## Information given
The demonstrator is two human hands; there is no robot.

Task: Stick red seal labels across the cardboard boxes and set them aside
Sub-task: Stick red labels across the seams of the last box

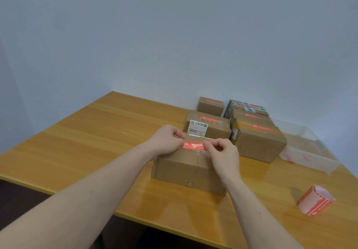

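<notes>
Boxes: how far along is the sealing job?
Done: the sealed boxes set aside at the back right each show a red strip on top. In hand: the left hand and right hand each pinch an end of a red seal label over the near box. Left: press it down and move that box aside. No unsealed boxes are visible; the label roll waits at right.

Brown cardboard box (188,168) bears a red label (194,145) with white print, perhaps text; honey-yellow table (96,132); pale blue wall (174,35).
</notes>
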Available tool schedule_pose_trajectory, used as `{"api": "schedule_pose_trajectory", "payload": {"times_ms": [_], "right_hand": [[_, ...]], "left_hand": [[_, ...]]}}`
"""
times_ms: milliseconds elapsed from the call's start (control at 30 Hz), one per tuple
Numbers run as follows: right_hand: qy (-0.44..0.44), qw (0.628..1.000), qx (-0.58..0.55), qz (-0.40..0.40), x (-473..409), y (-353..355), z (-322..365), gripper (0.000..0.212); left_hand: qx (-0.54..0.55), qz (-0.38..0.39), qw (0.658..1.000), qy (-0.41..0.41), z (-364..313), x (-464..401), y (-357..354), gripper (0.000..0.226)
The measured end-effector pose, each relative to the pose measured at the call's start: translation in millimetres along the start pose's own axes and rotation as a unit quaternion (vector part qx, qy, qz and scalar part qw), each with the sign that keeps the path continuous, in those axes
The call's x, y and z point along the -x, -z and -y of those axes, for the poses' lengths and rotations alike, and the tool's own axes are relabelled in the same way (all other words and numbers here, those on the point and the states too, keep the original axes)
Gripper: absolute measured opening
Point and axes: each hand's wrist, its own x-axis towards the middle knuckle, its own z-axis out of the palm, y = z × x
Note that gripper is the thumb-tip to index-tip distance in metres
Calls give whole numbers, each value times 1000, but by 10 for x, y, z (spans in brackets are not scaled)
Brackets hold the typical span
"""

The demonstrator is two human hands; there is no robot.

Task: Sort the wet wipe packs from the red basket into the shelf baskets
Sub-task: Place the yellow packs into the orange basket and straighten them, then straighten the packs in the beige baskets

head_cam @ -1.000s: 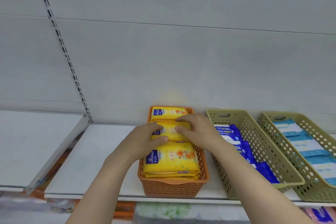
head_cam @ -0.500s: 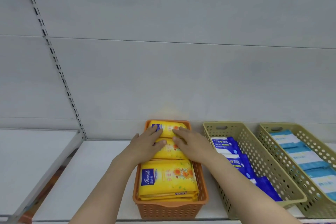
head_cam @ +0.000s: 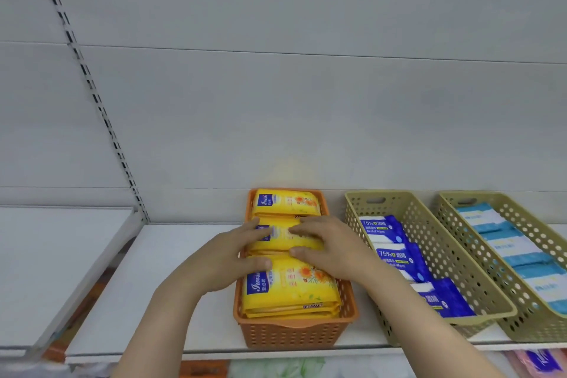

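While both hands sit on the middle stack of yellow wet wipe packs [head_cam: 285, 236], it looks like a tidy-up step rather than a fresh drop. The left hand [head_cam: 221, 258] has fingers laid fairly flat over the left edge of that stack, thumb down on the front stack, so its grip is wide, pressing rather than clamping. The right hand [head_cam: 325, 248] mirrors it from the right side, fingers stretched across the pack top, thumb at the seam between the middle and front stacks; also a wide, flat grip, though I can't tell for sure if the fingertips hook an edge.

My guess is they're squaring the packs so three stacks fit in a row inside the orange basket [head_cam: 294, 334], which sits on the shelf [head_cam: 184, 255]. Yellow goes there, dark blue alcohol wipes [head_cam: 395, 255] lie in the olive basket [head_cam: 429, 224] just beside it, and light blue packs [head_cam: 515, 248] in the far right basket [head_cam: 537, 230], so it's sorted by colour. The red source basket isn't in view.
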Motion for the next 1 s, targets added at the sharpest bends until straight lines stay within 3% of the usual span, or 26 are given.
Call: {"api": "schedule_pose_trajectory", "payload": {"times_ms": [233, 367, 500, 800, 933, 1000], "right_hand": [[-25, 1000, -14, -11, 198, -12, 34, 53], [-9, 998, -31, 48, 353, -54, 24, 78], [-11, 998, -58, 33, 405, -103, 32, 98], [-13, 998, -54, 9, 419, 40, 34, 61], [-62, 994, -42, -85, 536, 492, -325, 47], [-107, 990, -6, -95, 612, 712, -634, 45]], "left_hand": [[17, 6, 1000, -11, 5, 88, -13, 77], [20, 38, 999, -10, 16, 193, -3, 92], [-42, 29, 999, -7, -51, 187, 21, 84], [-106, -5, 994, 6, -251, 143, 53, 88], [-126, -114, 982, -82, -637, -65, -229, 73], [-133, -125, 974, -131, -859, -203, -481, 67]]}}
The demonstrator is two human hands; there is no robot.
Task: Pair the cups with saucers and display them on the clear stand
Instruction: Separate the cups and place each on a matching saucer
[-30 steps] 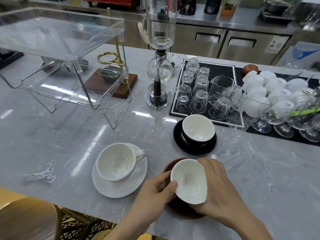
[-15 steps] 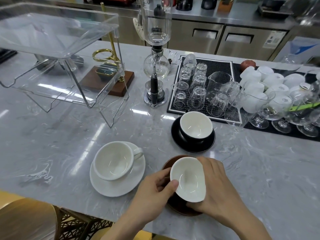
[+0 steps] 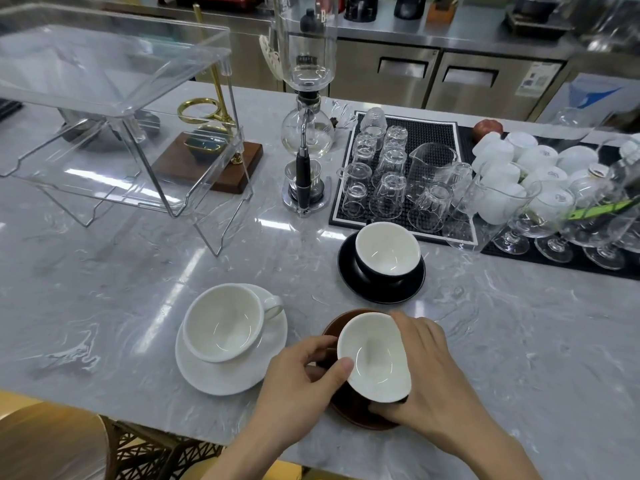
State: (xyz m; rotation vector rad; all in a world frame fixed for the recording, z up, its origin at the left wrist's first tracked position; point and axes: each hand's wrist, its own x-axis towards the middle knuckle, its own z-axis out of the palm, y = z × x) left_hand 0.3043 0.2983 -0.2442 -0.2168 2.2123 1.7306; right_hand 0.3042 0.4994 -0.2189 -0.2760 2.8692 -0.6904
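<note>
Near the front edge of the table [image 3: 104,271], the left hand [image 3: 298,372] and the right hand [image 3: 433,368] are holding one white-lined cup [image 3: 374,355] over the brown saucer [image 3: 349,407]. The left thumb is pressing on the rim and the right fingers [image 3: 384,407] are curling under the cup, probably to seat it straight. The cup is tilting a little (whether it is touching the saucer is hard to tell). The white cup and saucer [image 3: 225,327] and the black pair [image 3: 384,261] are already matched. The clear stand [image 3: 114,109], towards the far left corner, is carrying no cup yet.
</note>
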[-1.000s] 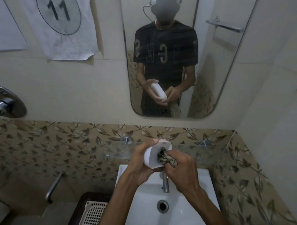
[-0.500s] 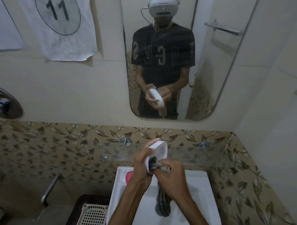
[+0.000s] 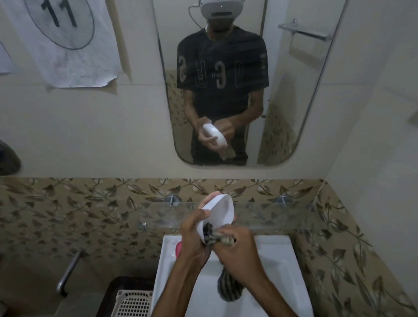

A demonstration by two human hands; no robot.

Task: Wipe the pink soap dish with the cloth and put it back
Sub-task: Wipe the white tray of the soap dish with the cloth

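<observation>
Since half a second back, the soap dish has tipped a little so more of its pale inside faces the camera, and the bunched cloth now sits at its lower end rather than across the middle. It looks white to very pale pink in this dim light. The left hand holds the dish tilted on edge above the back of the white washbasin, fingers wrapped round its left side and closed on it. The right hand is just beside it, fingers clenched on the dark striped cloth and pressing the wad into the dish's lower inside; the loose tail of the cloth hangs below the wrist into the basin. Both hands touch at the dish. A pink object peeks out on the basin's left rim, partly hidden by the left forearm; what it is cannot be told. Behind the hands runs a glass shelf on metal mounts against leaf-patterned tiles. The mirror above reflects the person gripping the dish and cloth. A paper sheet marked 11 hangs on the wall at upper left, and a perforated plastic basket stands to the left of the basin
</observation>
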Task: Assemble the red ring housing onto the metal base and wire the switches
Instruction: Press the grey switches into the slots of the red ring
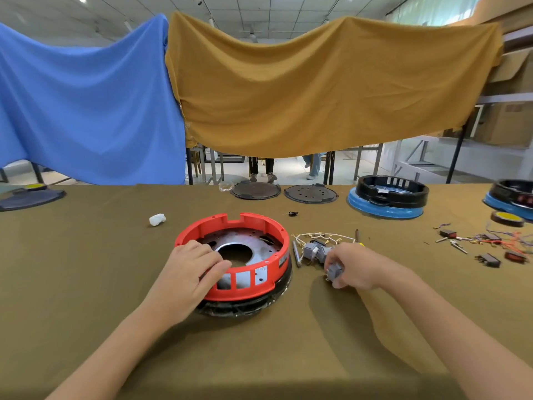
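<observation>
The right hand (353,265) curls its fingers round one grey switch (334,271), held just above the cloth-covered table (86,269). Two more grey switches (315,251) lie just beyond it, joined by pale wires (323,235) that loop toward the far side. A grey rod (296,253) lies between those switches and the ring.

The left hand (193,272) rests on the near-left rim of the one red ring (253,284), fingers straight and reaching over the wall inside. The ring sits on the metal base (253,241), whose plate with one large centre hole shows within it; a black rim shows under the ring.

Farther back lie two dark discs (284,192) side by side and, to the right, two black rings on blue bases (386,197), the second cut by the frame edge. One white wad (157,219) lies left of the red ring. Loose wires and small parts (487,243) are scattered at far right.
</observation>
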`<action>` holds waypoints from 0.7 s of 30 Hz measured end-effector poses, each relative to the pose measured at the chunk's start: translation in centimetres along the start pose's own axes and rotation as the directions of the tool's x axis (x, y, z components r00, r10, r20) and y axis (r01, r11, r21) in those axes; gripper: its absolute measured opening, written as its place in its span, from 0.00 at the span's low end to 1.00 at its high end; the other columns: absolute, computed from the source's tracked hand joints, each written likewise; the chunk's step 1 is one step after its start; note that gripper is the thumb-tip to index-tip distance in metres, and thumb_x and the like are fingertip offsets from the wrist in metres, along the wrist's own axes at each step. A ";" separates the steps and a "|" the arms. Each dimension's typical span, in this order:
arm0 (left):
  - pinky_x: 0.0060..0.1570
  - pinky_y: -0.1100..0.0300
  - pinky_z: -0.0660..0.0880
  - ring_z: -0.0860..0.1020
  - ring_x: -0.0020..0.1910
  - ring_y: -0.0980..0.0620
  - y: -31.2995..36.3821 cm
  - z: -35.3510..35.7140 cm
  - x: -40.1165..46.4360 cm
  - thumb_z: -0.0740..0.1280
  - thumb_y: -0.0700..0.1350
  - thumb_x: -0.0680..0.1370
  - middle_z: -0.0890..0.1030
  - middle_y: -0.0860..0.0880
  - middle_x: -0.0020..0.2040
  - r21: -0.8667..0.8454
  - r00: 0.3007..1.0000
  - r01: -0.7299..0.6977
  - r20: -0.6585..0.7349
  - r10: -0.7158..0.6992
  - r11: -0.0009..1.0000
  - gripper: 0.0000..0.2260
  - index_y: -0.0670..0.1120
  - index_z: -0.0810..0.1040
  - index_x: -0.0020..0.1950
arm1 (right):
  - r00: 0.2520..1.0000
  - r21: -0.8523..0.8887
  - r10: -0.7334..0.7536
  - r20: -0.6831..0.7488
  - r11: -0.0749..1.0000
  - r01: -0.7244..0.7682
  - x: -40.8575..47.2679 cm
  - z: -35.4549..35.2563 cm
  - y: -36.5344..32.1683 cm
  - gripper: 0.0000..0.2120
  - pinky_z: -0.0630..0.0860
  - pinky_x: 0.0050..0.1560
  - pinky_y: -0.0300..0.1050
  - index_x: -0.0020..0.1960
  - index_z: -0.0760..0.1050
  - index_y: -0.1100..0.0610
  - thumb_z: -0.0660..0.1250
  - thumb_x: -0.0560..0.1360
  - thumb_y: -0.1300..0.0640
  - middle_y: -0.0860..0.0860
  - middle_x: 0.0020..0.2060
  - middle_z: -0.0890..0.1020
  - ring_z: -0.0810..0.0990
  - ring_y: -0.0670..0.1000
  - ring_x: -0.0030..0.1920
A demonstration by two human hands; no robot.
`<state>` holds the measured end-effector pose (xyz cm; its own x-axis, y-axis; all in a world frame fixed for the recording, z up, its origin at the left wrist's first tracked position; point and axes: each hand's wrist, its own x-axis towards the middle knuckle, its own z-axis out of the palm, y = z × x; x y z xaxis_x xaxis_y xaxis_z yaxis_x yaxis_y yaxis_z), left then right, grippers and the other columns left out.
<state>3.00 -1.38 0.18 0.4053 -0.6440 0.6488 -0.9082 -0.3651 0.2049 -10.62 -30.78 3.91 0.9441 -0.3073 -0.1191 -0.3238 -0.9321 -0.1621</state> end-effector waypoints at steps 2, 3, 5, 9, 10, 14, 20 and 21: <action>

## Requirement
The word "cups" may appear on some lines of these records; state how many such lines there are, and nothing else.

## Answer section
2